Quarterly Commentary

3Q 2022


  • Inflation remains stubbornly high, which encourages the Federal Reserve to set higher interest rates that impact risk assets. Global economic growth is slowing, and the inversion of the interest rate yield curve indicates a higher probability of a global recession.
  • Dollar strength is weighing on U.S. equity markets, which will impact the corporate earnings of companies that sell overseas. Until the Dollar weakens, we are cautious about U.S. risk assets. “Don’t fight the Fed,” as the saying goes.
  • Energy costs remain one of the largest contributors to the historic inflation we face, and we have not seen the peak of food inflation. A true long-term, independent energy policy is needed for the U.S.; the recent further release of the Strategic Petroleum Reserve was a short-term benefit at the expense of the future.
  • Volatility continues as the markets digest earnings and future monetary policy risks. Labor issues, logistical transportation, higher commodity prices, and supply chain constraints have hampered earnings and forward guidance for many companies.
  • Unfortunately, geopolitical risks will persist for an extended period.



  • The Fund’s Institutional (NESIX) and Retail classes (NESGX) returned –2.57% and –2.77%, respectively, in 3Q22, underperforming the Russell 2000 Growth’s 0.24%.
  • Small-cap stocks have been in a bear market since March 2021, and near-term caution is necessary because it is not over. After a repricing of the market and multiple contractions, small cap companies should benefit longer-term from improved global growth. Revenue prospects should provide leverage in business models and drive earnings and cash flow.
  • The Fund’s top five performers were: Viewray Inc. (VRAY), AXT Inc. (AXTI), Edgio Inc. (EGIO), Telos Corp. (TLS), and Vicor Corp. (VICR).
  • The Fund’s bottom five performers were: Upland Software Inc. (UPLD), Standard BioTools Inc. (LAB), 8×8 Inc. (EGHT), Benefitfocus Inc. (BNFT), and Zoura Inc. (ZUO).
  • Given the Fund’s under allocation to the energy sector, we were not able to benefit from the tailwinds of surging oil prices. The Fund’s overweight in technology also detracted from performance.

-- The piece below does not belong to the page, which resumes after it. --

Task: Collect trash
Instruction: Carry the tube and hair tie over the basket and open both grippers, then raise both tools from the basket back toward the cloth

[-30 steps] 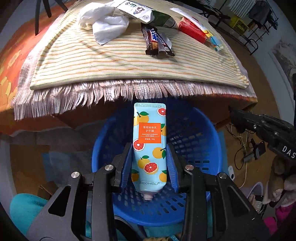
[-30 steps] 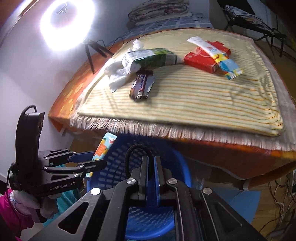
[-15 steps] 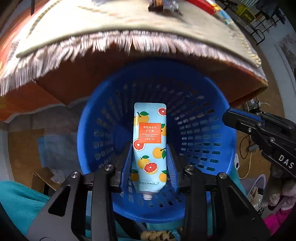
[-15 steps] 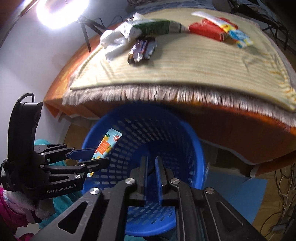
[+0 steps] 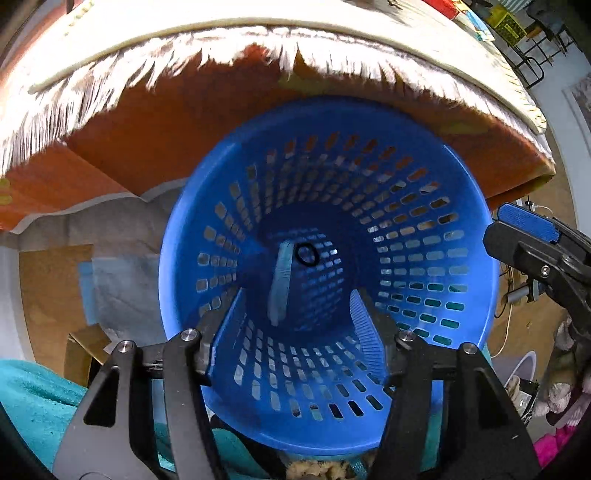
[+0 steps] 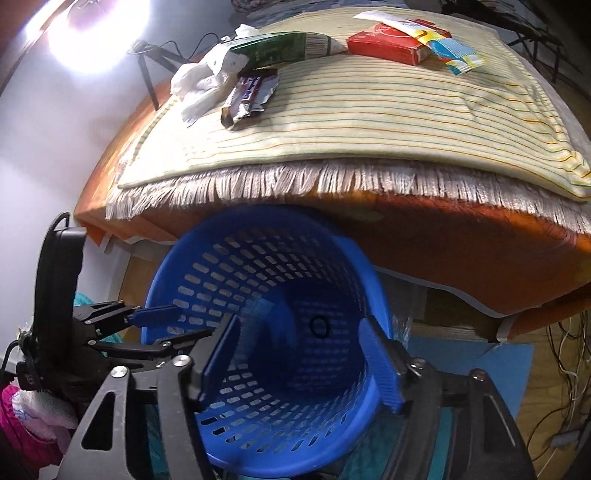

  • Component shortages and overall supply chain challenges remain significant issues for technology companies. The shutdowns in China as a result of its “zero-COVID” approach have had significant near-term impacts on company results.
  • If supply chain risks improve and energy costs decrease, inflation may decline more rapidly than currently projected. If we see improvement in these inflationary pressures, it should help alleviate the monetary actions of the Federal Reserve.
  • Semiconductor shortages have had widespread negative implications for many industries, including automotive, medical, industrial, and defense. Recently, we have observed weakness in PC and handsets, which had negative implications for the semiconductor industry. However, we believe that long term, investors will realize value in the industry.
  • Technology remains a long-term strength of the economy, and there are major secular trends that remain firmly in place to support continued growth. Areas of long-term investment that we continue to like are mobile electrification, communications infrastructure, defense, AI, cloud computing, 5G devices and wireless connectivity, software and security, and specialty material manufacturers.